## WORK TO COMPLETE
Please set the lines down again exactly, from the top of the entries through the line that contains "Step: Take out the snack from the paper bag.".

## Data items
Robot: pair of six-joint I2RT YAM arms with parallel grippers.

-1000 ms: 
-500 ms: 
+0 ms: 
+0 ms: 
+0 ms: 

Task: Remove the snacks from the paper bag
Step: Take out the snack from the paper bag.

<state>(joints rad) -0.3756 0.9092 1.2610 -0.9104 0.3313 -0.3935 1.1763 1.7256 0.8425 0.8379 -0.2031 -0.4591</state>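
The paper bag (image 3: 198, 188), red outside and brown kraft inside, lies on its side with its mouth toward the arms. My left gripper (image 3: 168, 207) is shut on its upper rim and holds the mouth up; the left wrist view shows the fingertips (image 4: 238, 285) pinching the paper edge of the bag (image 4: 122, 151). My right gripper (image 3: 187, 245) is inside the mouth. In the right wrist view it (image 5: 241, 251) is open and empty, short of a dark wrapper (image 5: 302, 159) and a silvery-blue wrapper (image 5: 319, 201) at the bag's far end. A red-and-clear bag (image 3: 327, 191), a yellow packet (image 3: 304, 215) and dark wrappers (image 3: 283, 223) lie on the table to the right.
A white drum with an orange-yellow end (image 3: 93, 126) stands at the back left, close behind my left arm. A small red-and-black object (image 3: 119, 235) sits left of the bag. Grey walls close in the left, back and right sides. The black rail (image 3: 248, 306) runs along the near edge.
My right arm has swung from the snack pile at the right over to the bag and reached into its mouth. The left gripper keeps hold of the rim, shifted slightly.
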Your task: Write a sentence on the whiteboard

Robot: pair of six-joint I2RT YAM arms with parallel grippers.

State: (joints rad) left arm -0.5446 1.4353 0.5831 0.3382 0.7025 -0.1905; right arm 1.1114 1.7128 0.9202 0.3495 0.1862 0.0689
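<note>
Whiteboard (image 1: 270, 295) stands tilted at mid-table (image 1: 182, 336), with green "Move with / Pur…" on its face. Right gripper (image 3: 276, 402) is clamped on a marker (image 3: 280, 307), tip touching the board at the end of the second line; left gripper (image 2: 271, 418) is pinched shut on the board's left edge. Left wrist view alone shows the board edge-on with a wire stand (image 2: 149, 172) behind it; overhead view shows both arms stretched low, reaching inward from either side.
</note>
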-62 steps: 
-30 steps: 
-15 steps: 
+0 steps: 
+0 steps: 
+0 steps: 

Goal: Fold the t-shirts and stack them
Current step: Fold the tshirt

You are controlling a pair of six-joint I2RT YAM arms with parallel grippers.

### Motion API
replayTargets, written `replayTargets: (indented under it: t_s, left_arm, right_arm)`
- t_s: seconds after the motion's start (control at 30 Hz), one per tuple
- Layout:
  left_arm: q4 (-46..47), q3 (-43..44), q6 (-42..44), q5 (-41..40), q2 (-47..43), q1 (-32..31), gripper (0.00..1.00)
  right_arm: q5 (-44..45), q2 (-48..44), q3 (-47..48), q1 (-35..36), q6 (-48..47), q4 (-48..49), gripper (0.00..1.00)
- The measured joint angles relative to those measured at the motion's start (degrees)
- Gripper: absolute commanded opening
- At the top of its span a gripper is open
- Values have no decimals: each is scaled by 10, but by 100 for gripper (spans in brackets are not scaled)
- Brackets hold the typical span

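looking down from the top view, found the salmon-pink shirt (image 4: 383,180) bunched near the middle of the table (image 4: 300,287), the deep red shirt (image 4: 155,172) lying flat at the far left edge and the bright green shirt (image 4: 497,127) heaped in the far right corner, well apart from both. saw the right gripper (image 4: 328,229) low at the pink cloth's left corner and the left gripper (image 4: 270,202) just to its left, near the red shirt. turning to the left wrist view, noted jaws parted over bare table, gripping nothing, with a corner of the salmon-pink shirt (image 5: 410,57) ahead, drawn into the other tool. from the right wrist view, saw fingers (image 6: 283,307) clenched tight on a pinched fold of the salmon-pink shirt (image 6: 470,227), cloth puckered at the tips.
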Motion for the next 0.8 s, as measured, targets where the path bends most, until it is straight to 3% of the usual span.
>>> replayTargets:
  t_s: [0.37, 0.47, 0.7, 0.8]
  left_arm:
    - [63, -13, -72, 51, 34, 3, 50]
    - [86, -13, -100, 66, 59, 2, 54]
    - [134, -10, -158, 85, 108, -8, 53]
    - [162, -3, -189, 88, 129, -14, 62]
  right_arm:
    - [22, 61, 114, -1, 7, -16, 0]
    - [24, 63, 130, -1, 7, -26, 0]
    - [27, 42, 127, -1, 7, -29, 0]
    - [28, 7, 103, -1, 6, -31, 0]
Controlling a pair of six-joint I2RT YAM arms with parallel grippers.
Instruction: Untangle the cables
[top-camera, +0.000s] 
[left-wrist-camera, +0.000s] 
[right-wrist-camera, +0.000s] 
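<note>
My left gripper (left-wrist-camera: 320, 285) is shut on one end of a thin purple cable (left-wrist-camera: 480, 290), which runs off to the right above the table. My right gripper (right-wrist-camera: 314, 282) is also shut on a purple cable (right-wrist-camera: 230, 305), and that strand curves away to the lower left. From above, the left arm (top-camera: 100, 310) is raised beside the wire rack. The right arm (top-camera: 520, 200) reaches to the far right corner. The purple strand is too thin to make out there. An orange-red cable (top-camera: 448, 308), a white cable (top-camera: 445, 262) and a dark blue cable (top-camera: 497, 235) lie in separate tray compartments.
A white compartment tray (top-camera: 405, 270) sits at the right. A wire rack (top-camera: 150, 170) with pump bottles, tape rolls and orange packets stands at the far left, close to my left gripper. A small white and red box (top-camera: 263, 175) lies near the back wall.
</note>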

## SOLUTION FOR THIS EXERCISE
Robot: pair of six-joint I2RT YAM arms with parallel grippers.

-1000 ms: 
-500 ms: 
+0 ms: 
+0 ms: 
+0 ms: 

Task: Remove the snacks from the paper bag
Step: Take out the snack from the paper bag.

The output shown is complete.